When I decided to visit Denmark, I realized that Sweden was a quick trip over the Øresund bridge and figured I could cross two countries off of my list in one trip. Plus, Copenhagen is crazy expensive when it comes to hotel costs. So, while I spent the majority of my time in Copenhagen, I had my first Airbnb experience on this trip and spent both nights sleeping in Malmö, Sweden. I've been resistant to the Airbnb craze and this was my first time booking one of their places. For the longest time, the Airbnb concept freaked me out and seemed unsafe, and I would consider it and then default to a hotel instead. But, because of the high prices in Copenhagen, I decided to give it a try. I ended up booking a room in a beautiful and modern apartment near the water. My host was lovely and I am now officially an Airbnb convert.
I absolutely loved Malmö and the whole Swedish vibe. I've never been to a country so full of laid-back, friendly (and, yes, tall beautiful blond people) as I encountered in Malmö. They are really nailing that whole quality of life thing. Stockholm may be a different story and way more hectic, but Malmö was fantastic and I thoroughly enjoyed my stay in the city. Its relatively small and mostly walkable and the people are nice and helpful and there's just an overall chill vibe in the air.
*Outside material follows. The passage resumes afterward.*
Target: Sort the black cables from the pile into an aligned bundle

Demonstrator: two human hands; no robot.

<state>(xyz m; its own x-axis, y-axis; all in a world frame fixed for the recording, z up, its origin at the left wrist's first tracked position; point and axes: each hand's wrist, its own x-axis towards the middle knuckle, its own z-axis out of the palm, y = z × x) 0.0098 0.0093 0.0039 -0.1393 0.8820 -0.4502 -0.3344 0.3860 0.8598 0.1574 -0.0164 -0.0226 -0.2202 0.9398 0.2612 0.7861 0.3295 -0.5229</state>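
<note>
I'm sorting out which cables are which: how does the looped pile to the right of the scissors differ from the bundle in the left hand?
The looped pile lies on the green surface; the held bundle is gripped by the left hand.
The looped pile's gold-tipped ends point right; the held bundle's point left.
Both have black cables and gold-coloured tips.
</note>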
On my Airbnb host's recommendation, I spent the majority of the day by the water having coffee and doing as the Swedish people were doing. I had read about a restaurant in the area that I wanted to try called Salt & Brygga and made my way over there for lunch.
Separately, this may not look that exciting, but mix everything together and it was delicious! It was a typical Swedish dish that I now can't remember the name of.
Post-lunch, I wandered around the harbor front before heading to central Malmö. Unlike other touristy cities, there aren't a ton of things to check off of your "must see" list in Malmö, which I actually prefer when visiting a new city.
The "Turning Torso" tower in the background
Before I set off to explore central Malmö, I stopped for what the Swedish people call a fika. Its a concept in Sweden with the basic meaning of "to have coffee, often accompanied with pastries or sandwiches." Its essentially taking the time to hang out with friends and have a break, something I think all countries should adopt. I enjoyed my fika with coffee and a slice of hazelnut and chocolate cake at Cafe Hollandia.
After having my fika, I did some more exploring before heading off to find a place to have dinner.
As someone who frequently travels solo, the hardest thing still for me is having dinner by myself. Breakfast and lunch, no problem, but dinner feels more formal and like something that should be a group or a couple outing. I tend to have a hard time finding a place where I feel comfortable. I was hoping to have traditional Swedish food, but when I stumbled on L'Enoteca wine bar, I decided to stick around and try some new wines guided by one of the very knowledgeable owners, Erik Schneider.
Erik has a wide range of wines to try from small organic and sustainable winemakers. I had glasses from the usual suspects of Italy and France, but was also able to try wines from Hungary and Croatia. I ended up staying for dinner and ordered an amazing meat and cheese tray with a Brie with an onion jam, olives from Umbria and charcuterie, including some yummy speck from Northern Italy.
I had such a lovely time in Malmö. At some point, I'll go to the bigger, touristy city of Stockholm, but I really enjoyed my time in the smaller, more laid-back city of Malmö.